§ To do
Output only the lines below that start at the line containing "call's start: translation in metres" and end at the line containing "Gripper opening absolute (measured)", with both ends kept.

[Stored items from a collection]
►

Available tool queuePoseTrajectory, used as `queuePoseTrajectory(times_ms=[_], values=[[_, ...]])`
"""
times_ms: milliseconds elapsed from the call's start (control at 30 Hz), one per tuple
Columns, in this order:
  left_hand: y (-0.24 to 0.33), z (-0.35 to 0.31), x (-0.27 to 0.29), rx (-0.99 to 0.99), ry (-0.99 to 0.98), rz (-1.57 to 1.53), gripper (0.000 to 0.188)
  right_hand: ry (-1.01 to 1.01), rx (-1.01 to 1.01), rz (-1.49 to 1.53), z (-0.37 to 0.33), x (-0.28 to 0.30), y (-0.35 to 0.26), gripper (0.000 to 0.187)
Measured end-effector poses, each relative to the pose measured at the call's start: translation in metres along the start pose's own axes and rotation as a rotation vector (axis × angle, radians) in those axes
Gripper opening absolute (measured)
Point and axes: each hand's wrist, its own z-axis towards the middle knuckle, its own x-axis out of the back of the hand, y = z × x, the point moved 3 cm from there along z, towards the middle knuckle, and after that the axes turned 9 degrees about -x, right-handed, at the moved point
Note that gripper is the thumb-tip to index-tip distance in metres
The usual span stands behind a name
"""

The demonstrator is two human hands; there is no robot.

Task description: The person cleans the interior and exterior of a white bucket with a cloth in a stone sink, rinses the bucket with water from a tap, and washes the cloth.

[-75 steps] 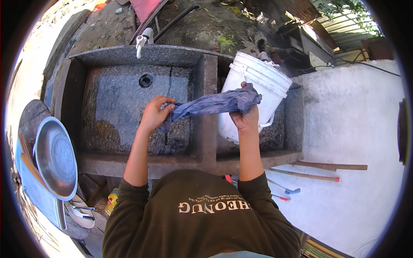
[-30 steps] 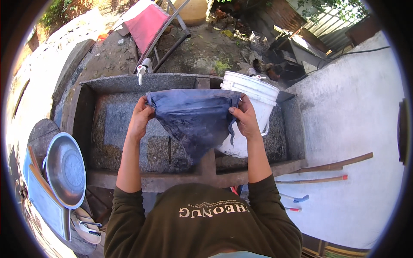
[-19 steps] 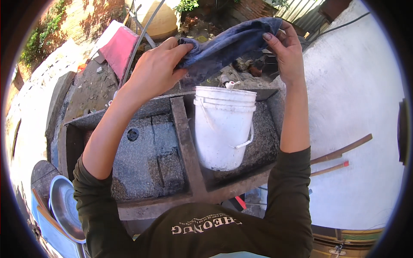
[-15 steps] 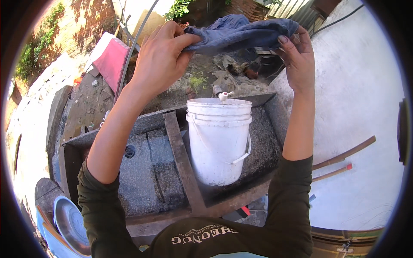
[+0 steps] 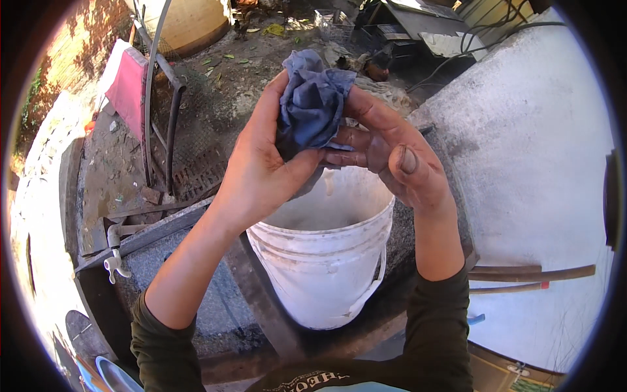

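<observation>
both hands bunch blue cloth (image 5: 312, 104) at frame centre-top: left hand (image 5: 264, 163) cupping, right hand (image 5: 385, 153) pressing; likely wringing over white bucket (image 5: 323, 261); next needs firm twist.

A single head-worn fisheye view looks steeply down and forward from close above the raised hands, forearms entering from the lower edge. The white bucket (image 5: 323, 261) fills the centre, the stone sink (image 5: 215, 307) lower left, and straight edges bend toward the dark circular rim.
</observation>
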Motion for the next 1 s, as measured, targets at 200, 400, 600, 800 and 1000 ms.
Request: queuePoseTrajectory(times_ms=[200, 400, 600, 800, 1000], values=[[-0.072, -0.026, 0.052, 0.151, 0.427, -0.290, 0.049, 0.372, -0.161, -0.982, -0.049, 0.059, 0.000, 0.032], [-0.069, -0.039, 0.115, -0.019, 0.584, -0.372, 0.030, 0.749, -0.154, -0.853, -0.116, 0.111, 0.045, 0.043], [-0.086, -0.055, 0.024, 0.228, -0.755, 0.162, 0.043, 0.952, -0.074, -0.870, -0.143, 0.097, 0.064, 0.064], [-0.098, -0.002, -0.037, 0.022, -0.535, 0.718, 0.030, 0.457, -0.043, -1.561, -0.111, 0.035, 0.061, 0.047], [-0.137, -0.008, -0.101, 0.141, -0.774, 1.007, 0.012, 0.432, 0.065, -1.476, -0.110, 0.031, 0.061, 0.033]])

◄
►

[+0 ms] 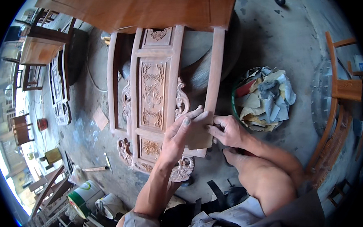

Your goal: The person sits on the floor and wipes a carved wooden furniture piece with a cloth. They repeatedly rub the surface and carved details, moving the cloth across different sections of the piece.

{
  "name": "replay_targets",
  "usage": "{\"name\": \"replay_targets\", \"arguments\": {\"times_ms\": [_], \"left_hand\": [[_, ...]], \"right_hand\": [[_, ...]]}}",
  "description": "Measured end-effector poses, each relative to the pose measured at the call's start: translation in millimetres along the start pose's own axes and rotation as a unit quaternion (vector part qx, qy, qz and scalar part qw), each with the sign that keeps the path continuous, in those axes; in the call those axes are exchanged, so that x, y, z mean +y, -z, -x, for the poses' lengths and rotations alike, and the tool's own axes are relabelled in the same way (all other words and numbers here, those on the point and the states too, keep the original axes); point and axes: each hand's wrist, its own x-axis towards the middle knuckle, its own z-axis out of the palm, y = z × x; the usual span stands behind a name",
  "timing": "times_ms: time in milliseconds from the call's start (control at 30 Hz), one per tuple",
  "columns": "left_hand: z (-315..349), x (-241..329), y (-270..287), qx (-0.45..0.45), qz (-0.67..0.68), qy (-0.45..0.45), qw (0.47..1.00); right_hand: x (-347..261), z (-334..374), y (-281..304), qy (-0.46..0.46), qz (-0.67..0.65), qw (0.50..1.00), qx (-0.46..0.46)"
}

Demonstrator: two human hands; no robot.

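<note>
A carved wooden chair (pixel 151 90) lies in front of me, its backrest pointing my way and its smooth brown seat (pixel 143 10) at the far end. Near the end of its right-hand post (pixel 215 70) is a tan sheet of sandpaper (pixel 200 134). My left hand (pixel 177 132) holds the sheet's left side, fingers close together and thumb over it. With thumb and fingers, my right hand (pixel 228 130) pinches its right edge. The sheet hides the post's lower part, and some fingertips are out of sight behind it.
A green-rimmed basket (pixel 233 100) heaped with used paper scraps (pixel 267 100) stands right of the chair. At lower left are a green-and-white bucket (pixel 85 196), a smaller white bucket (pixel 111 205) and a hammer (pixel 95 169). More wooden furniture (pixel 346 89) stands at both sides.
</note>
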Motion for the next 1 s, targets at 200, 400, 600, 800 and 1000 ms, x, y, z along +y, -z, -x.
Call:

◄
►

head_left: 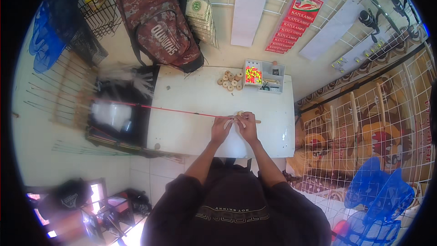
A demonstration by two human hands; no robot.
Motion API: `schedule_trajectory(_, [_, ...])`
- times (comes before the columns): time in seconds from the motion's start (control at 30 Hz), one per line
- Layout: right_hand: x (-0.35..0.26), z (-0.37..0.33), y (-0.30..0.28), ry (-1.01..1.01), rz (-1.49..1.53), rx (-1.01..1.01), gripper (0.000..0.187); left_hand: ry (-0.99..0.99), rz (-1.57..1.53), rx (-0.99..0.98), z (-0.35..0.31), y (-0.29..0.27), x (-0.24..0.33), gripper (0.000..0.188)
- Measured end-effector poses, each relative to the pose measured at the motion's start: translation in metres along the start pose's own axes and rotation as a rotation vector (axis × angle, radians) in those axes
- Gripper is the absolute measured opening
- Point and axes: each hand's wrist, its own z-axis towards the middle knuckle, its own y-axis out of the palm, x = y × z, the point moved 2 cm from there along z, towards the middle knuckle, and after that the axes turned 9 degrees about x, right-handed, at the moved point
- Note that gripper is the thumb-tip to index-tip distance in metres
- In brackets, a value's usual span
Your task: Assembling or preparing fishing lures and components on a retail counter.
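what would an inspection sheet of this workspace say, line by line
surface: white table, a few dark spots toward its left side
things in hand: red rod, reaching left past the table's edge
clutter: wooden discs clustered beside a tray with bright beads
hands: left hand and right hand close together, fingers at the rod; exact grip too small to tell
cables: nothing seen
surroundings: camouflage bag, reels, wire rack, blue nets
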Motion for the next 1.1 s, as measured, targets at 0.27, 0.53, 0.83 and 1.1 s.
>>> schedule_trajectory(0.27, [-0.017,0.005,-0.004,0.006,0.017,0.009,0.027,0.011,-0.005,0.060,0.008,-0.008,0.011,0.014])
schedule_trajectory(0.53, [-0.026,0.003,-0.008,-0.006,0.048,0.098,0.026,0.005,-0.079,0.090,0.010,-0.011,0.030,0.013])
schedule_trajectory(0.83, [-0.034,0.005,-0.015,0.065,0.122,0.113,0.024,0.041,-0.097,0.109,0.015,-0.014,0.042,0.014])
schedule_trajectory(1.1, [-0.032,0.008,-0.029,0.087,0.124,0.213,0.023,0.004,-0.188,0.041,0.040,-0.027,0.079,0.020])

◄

§ Answer to this task
Measured end-effector poses, each relative to the pose measured at the call's start: translation in metres along the start pose's own axes and rotation as a rotation vector (axis × angle, radians) in those axes
Gripper opening absolute (measured)

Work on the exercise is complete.